> _EXERCISE PROMPT_: Looking at the listing below, retype exactly the lines starting at the one containing "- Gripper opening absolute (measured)" and ending at the one containing "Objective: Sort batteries", both included, and nothing else.

Segment Open

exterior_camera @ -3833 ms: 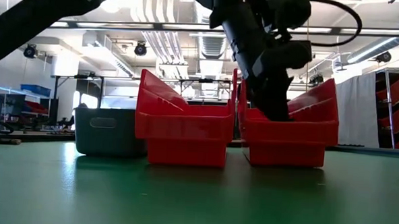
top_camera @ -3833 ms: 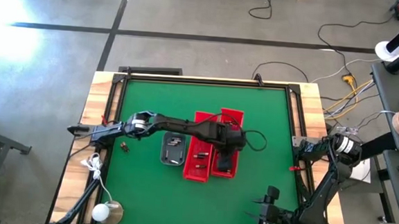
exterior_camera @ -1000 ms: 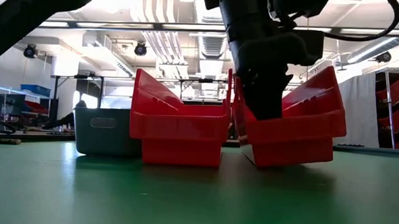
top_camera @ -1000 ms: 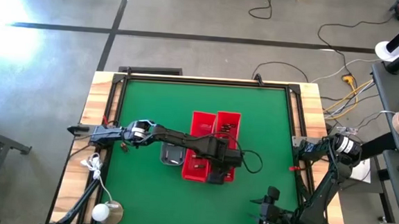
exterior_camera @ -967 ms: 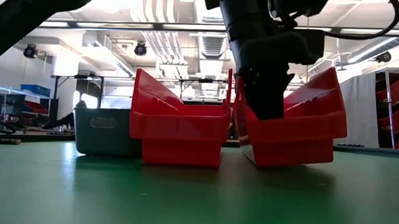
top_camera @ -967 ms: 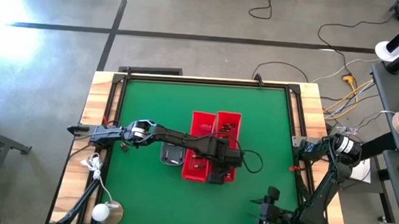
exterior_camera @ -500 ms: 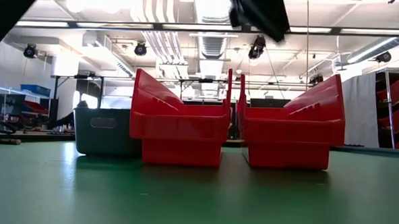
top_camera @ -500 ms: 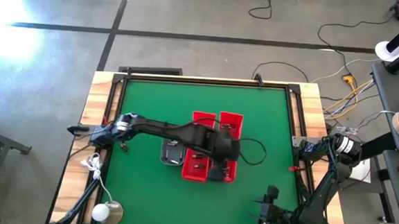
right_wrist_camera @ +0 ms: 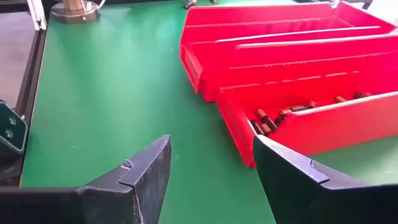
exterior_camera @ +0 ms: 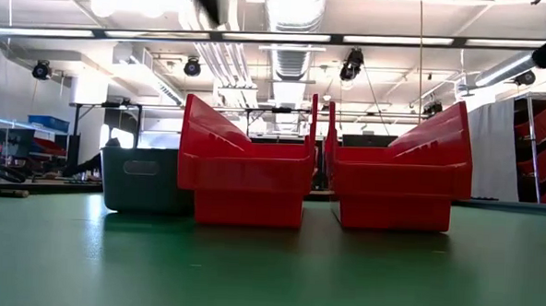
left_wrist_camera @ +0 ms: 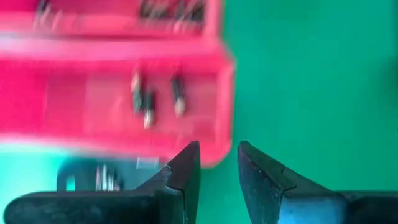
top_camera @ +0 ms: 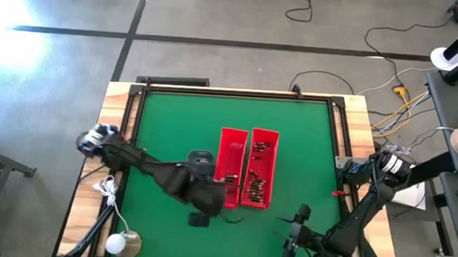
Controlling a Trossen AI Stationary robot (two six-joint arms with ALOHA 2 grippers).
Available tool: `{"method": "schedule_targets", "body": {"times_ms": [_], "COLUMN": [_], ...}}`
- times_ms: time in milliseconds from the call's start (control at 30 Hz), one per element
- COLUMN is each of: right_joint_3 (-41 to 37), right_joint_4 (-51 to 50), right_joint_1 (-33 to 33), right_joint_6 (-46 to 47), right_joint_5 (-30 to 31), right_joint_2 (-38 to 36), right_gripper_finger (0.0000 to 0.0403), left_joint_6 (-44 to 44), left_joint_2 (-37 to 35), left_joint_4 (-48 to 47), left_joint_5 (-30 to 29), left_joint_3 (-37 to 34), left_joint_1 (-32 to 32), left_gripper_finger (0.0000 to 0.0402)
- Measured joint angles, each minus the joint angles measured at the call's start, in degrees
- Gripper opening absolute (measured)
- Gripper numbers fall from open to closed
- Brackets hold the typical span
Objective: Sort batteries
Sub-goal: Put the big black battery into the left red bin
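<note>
Nearest us on the green table (top_camera: 165,125) we see two end effectors. The right end effector (top_camera: 292,238) sits at the near right corner, its fingers spread wide with nothing between them; in its own wrist view the two dark fingers (right_wrist_camera: 140,180) frame bare green felt. The left end effector (top_camera: 199,219) hangs over the felt just off the near end of the bins, its arm reaching in from the left edge; its wrist view shows the fingers (left_wrist_camera: 186,171) a narrow gap apart and holding nothing. Past them we count two long red bins lying side by side, touching along their long walls: the left bin (top_camera: 233,145) and the right bin (top_camera: 263,138). The batteries (top_camera: 257,172) lie inside these bins. The right bin carries many, scattered along most of its length, too small and crowded for us to count. In the left bin we make out three batteries (left_wrist_camera: 149,102) near its near end, partly hidden from above by the left arm. Just beside the left bin, on its left, sits one small grey tray (top_camera: 198,158), also partly under that arm; something pale shows in it in the left wrist view, but we cannot tell what.
</note>
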Motion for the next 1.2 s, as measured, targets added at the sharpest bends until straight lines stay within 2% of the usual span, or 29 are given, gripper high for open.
{"method": "schedule_targets", "body": {"times_ms": [167, 400, 500, 633, 800, 1000, 1200], "right_joint_3": [-0.67, -0.67, -0.67, -0.67, -0.95, -2.59, -5.25], "right_joint_4": [6.6, 7.64, 7.69, 7.66, 7.53, 7.43, 7.44], "right_joint_1": [-1.79, -2.58, -2.6, -2.6, -2.6, -2.6, -2.6], "right_joint_6": [-7.15, -7.88, -7.23, -7.2, -7.81, -6.75, -3.67], "right_joint_5": [-0.68, -1.06, -1.33, -1.56, -1.59, -3.77, -5.11], "right_joint_2": [0.0, 0.0, 0.0, 0.0, 0.0, 0.0, 0.0], "right_gripper_finger": [0.0219, 0.0219, 0.0219, 0.0219, 0.0219, 0.0219, 0.0219], "left_joint_6": [-17.93, -54.26, -70.74, -81.75, -90.65, -96.13, -103.79], "left_joint_2": [-12.9, -29.02, -33.84, -37.69, -39.19, -37.33, -32.43], "left_joint_4": [3.79, 0.83, 1.0, 1.02, 1.06, 1.49, 0.78], "left_joint_5": [-4.28, -4.96, -4.36, -2.27, -1.47, -0.26, 0.85], "left_joint_3": [-19.34, -41.12, -49.44, -57.94, -63.68, -64.31, -64.44], "left_joint_1": [-3.46, -2.64, -2.65, -2.66, -2.66, -2.6, -2.6], "left_gripper_finger": [0.0086, 0.0086, 0.0086, 0.0086, 0.0086, 0.0086, 0.0086]}}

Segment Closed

> _ANSWER TO THIS TASK_:
- Gripper opening absolute (measured)
- Gripper numbers fall from open to closed
- Brackets hold the typical span
Objective: Sort batteries

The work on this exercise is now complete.